Además, añade su orden reguladora que esta ayuda ampara “únicamente los supuestos en que los gastos ocasionados por accidentes carezcan de adecuada cobertura”, no incluyéndose por tanto “aquellos daños cuya responsabilidad deba ser asumida por otra persona o compañía aseguradora o bien siendo responsabilidad del interesado esté cubierta por una póliza de seguro a todo riesgo, o que incluya daños propios del vehículo. No obstante, la Comisión de Acción Social en función de las circunstancias del caso concreto podrá proponer la concesión de una ayuda que compense, en su caso, el posible incremento del coste de la póliza del seguro”.
Desde esta perspectiva, al ser los destinatarios de la ayuda el personal funcionario y laboral al servicio de esa Administración Autonómica, la misma tiene encaje en el concepto (arriba transcrito) de rendimientos del trabajo que incorpora el artículo 17.1 de la Ley del Impuesto, rendimientos que procede calificar como dinerarios, al tratarse de un reembolso de gastos en que han incurrido los destinatarios por la reparación de sus vehículos.
La calificación como rendimientos del trabajo que —conforme con todo lo expuesto— procede otorgar a la ayuda objeto de consulta, conlleva (al no estar amparada por exención alguna) su sometimiento a retención a cuenta del Impuesto, en cuanto se trata de rentas sujetas a esta modalidad de pagos a cuenta y ser satisfechas por un obligado a retener o ingresar a cuenta.

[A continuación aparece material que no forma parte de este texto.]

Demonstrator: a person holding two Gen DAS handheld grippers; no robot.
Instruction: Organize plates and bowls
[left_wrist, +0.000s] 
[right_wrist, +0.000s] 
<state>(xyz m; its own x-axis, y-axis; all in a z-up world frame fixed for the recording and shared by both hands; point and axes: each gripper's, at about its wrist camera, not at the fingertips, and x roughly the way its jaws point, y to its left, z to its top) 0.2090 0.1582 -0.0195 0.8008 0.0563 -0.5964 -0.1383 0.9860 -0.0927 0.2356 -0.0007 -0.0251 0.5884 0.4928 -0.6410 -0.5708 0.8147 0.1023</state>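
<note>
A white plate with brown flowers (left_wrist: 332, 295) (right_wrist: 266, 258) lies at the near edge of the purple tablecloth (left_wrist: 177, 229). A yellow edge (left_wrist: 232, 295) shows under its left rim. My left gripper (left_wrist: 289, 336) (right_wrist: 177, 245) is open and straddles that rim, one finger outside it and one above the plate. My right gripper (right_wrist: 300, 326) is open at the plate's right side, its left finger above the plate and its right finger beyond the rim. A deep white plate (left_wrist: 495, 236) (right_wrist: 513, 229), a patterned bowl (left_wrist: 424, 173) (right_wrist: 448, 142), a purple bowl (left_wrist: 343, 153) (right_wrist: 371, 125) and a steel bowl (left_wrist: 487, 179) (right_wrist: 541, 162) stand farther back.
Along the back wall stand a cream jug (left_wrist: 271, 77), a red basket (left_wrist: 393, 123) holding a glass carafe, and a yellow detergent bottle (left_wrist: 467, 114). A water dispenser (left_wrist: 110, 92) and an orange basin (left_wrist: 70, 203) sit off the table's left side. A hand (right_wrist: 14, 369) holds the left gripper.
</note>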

En cuanto a la determinación del tipo de retención aplicable, esta se realizará de acuerdo con el procedimiento general existente para determinar el importe de la retención de los rendimientos del trabajo: el que se regula en el artículo 82 del Reglamento del Impuesto sobre la Renta de las Personas Físicas, aprobado por el Real Decreto 439/2007, de 30 de marzo (BOE del día 31). Ello supone que será el tipo de retención que se viniera aplicando en nómina a los restantes rendimientos del trabajo que viniera satisfaciendo la Administración consultante (en su caso con la correspondiente regularización) el que deba aplicarse a los rendimientos objeto de consulta.
Lo que comunico a ustedes con efectos vinculantes, conforme a lo dispuesto en el apartado 1 del artículo 89 de la Ley 58/2003, de 17 de diciembre, General Tributaria (BOE del día 18).